Avant de parler reconnaissance, parlons indifférence. Une de mes banques a mis deux mois environ pour me faire parvenir un formulaire relatif à une police d’assurance (ça m’a coûté 9 mails, un coup de fil à un copain qui connaissait la directrice de la relation client et une dépression de trois jours). J’ai trouvé que ce groupe bancaire atteignait un record dans l’indifférence. Et ça m’a touché profondément… De même, une compagnie m’a loué cet été un cabriolet sans me dire comment ouvrir le toit. En juillet dans le Vaucluse, j’ai trouvé ça très rigolo. Je me suis plaint et on m’a expliqué comment ouvrir le toit. Il suffisait de tirer une manette cachée dans le coffre (vicieux hein ?). J’ai exigé un rabais. Mais quand j’y pense, exiger un rabais en plein été au lieu d’écouter les cigales, c’est se rabaisser soi-même. Et ce qui est important dans la vie, ce ne sont pas ces petits gestes commerciaux dont un chien ne voudrait pas. Ce qui compte le plus au monde, c’est de pouvoir se plaindre, chouiner, couiner, grogner, pleurer, s’indigner et faire des scandales parce qu’on est un client insatisfait. « Je veux parler au responsable ! » J’adore cette phrase qui dit l’essentiel de ce que nous pouvons devenir quand nous sommes mal servis : des petits marquis… Aujourd’hui un client qui se plaint est presque mieux considéré par la société qu’un ancien combattant ou un professeur de médecine. C’est effrayant pour la société mais c’est formidable pour le client. Il y a de quoi se poser des questions. Néanmoins, quand je vais boire un verre à l’hôtel Raphaël, il y a Monsieur Christian Gomez. Il dirige le bar. Gomez sait accueillir, parler, se tenir, prendre des nouvelles et vous servir un Spritz avec une classe, une délicatesse et une gentillesse que je n’ai trouvée nulle part ailleurs. Quand M. Gomez vous accueille, vous avez l’impression d’être Jean Gabin dans un film noir. Il a ce mélange de familiarité, d’extrême politesse et de bienveillance qui fait un service d’exception. La classe absolue du service et de l’attention. Mais on ne trouve pas un Christian Gomez sous le sabot d’un cheval.

La considération attendue dans le travail est-elle aussi ou plus importante pour vous, que celle apportée à un client ?

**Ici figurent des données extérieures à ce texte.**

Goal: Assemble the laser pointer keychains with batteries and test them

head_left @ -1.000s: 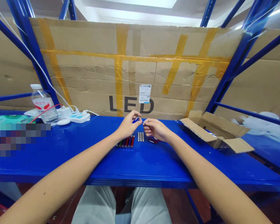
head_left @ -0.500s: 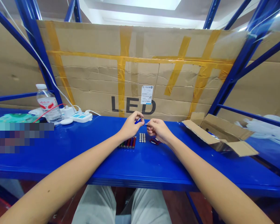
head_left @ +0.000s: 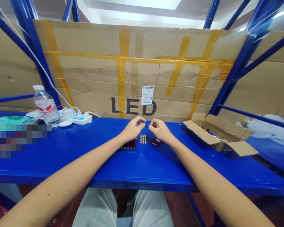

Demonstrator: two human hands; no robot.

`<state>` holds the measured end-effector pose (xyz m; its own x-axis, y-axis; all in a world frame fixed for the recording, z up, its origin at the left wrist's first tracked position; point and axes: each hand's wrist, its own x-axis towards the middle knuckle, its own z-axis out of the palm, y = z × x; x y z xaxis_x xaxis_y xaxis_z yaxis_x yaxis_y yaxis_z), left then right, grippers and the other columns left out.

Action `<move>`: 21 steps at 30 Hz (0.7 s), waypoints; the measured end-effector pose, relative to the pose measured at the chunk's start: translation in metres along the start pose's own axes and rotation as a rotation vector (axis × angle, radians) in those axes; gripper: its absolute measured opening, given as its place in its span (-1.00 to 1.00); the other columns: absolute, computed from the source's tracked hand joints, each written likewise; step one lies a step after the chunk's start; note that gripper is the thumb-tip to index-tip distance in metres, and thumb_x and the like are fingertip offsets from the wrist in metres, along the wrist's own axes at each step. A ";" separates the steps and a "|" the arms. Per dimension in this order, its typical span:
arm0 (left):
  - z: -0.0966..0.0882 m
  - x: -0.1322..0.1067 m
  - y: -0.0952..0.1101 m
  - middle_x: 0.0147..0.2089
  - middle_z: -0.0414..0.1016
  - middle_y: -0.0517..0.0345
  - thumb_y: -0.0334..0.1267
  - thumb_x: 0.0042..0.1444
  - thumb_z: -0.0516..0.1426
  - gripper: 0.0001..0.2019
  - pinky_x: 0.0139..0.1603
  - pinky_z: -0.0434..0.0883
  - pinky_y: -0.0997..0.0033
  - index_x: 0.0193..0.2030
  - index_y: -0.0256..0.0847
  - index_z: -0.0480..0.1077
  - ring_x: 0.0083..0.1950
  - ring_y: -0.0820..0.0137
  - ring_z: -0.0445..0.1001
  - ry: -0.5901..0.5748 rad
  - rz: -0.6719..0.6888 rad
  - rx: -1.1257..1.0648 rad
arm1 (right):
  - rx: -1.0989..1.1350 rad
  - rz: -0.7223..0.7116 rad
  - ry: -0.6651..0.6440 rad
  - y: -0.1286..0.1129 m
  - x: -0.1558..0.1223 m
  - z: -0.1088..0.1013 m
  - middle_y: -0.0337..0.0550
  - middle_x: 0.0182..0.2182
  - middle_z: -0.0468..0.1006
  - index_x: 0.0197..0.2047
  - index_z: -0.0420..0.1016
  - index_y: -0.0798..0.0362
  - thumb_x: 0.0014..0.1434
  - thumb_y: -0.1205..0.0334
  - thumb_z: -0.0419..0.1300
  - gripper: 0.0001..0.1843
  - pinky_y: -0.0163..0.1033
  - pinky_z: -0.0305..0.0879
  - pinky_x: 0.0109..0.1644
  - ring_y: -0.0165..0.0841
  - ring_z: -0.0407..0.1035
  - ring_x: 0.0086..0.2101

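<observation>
My left hand [head_left: 133,127] is closed, thumb and fingers curled round a thin blue tube [head_left: 138,125] that is mostly hidden. Just to its right, my right hand [head_left: 160,129] pinches something small at the fingertips; what it is cannot be made out. The two hands face each other a short gap apart, above the blue table. Below my left wrist lies a row of slim coloured metal tubes [head_left: 131,144], dark and red. Silver button cells [head_left: 143,139] stand in a neat grid between the hands. Under my right hand is a small pile of dark red and blue clips [head_left: 155,142].
An open cardboard box [head_left: 223,135] stands to the right, with something blue inside. On the left are a water bottle [head_left: 46,107], a white power strip [head_left: 81,119] and a green packet [head_left: 14,120]. A large taped cardboard sheet [head_left: 92,78] closes off the table's back.
Both hands stay above the button cells. My left fingers have arched further over the blue tube, so less of it shows. The view has shifted slightly.
</observation>
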<state>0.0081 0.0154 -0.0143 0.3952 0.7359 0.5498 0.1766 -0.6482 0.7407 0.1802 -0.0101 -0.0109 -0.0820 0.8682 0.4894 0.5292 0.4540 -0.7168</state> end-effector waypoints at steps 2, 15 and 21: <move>-0.001 -0.002 0.001 -0.17 0.51 0.10 -0.29 0.20 0.04 -0.83 -0.07 0.37 0.29 -0.14 -0.21 0.41 -0.16 0.36 0.45 -0.052 0.010 0.047 | -0.141 -0.060 0.014 0.000 0.000 -0.002 -0.30 -0.63 0.33 -0.52 0.26 0.03 0.01 0.31 0.10 -0.90 -0.31 0.01 -0.46 -0.44 0.15 -0.55; 0.005 -0.010 0.010 -0.29 0.50 0.14 -0.30 0.17 0.05 -0.94 -0.19 0.34 0.34 -0.25 -0.19 0.33 -0.24 0.35 0.45 -0.001 0.046 0.300 | -0.388 -0.211 -0.007 -0.004 -0.004 0.000 -0.24 -0.58 0.36 -0.44 0.18 0.01 0.12 0.38 0.07 -0.85 -0.30 -0.03 -0.41 -0.40 0.18 -0.54; 0.004 -0.010 0.009 -0.27 0.52 0.14 -0.26 0.19 0.04 -0.93 -0.20 0.33 0.35 -0.28 -0.17 0.32 -0.23 0.33 0.46 0.005 0.047 0.390 | -0.444 -0.226 -0.014 -0.008 -0.006 0.000 -0.21 -0.55 0.40 -0.41 0.22 0.03 0.16 0.39 0.06 -0.86 -0.30 -0.02 -0.41 -0.39 0.22 -0.53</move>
<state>0.0090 0.0011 -0.0146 0.4071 0.7037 0.5824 0.4883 -0.7065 0.5123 0.1768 -0.0191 -0.0080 -0.2452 0.7621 0.5993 0.8054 0.5042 -0.3116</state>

Bien sûr qu’il faut considérer le client. Bien sûr qu’il faut considérer le salarié. Mais ça ce sont des évidences que les marques mettent en oeuvre avec plus ou moins de talent. Non, l’enjeu pour moi c’est la considération qu’on pourrait – je parle au conditionnel – apporter au fournisseur, au prestataire de service. Si être un client consiste à se comporter en petit tyran des réseaux sociaux, en un odieux personnage qui devient dingue pour un oui pour un non alors oui, je pense que la grande révolution, c’est celle de l’expérience client mais à l’envers. Au client de montrer qu’il est un type bien et pas un pistachier qui a tous les droits parce qu’il paie. D’enfant capricieux de la consommation, il pourrait devenir un être sophistiqué capable de dire merci à celui ou celle qui lui rend service, un être capable de patience, d’indulgence, une personne pleine d’empathie. Vous n’imaginez pas combien dire merci et encourager le bon service est un facteur de motivation pour tous ceux qui se farcissent des clients pénibles toute la journée. Vous imaginez une symétrie des attentions qui s’applique non seulement au salarié, au client mais en plus au prestataire de service ? Uber a raison de faire noter les clients par les chauffeurs. 

On pourrait bâtir une nouvelle société où le salarié, le client et le fournisseur seraient heureux de se rendre heureux mutuellement. Ceci étant dit, le monde ne sera vraiment parfait que lorsque j’aurai une Posche 911.